Swab Summer is THREE weeks away. It is crazy to think that in 21 days, I will be training a new class of future officers. I can wait to get started, but in the meantime I have plenty of training myself. This past week, I participated in the summer ship handling program, which trains cadets the basics of seamanship aboard a 40-foot tug boat.
So what do I mean by seamanship? There is a lot that goes into it. For example, have you ever thought about starting a boat vs. starting a car? Unfortunately, turning on large vessels isn’t as easy as turning a key! There is a long checklist that needs to be completed before turning a T-boat on and getting underway. Throughout the week, we practiced other aspects of seamanship including: getting underway from the pier, docking, line handling, dropping anchor, driving the ship on the helm, controlling the throttle, and giving the commands to drive the ship. Most days, we would get underway to get practical experience on the T-boat. Then, in the afternoon, we would learn the theory behind it all, and then we would practice again on our simulators at the Academy. The simulators are cool because you can set up almost any scenario: getting underway, docking, and driving the ship, to name a few. The simulator was pretty cool and was very helpful practice.

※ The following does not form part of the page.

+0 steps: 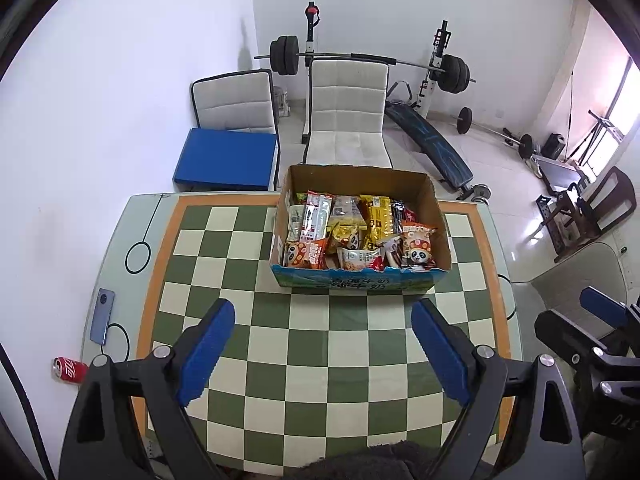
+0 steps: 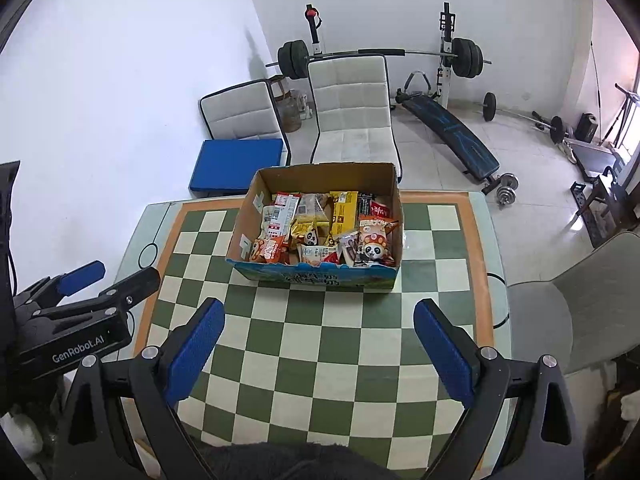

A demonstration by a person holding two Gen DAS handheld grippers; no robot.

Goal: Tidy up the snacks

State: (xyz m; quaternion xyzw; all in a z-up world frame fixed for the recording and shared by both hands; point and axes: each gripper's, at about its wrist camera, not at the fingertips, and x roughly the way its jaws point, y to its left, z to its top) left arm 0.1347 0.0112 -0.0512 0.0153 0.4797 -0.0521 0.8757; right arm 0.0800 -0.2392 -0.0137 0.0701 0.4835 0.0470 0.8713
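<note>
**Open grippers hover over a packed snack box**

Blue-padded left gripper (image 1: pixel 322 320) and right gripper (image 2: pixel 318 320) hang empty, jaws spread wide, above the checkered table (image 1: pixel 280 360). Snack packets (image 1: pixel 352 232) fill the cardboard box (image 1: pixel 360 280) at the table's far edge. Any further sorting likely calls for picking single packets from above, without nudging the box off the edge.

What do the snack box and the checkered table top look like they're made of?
The box looks like corrugated cardboard: dull brown inside walls, with a glossy blue printed front. The table top seems to be glass over a green and cream checker pattern, judging by its pale translucent rounded edge and soft sheen, though it might be a smooth laminate.
</note>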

That’s the summary of the T-boat program. The coolest part of the week was Wednesday, when my group spent all day underway. We went down to the boat at about 0800, and we were able to start it all by ourselves. Then, our supervising safety officer arrived and we got underway. I had the honor of getting the boat underway, docking it, and getting it underway again! Then, our safety officer threw a life ring overboard and screamed, “man overboard!” I was a little surprised, but I knew what I had to do because we had practiced man overboard drills on the simulator the day before. I had to turn the ship around to circle back to the life ring. Also, I had to be sure to get close enough to the life ring (at a slow speed) without hitting it. Then, we recovered the life ring with a boat hook. The rest of the day, we alternated commanding the cutter, anchoring, and man overboard drills. Around noon, we anchored the T-boat and had a swim call. We had the pleasure of jumping off the side of the boat into the freezing cold water. The water was so cold I could hardly spend a few minutes in it! After the swim call, we had a cookout on the deck and relaxed for a while. Then we got back underway for more practice. Overall, it was an awesome day. I learned a lot from the practical experience, and I enjoyed working with my group.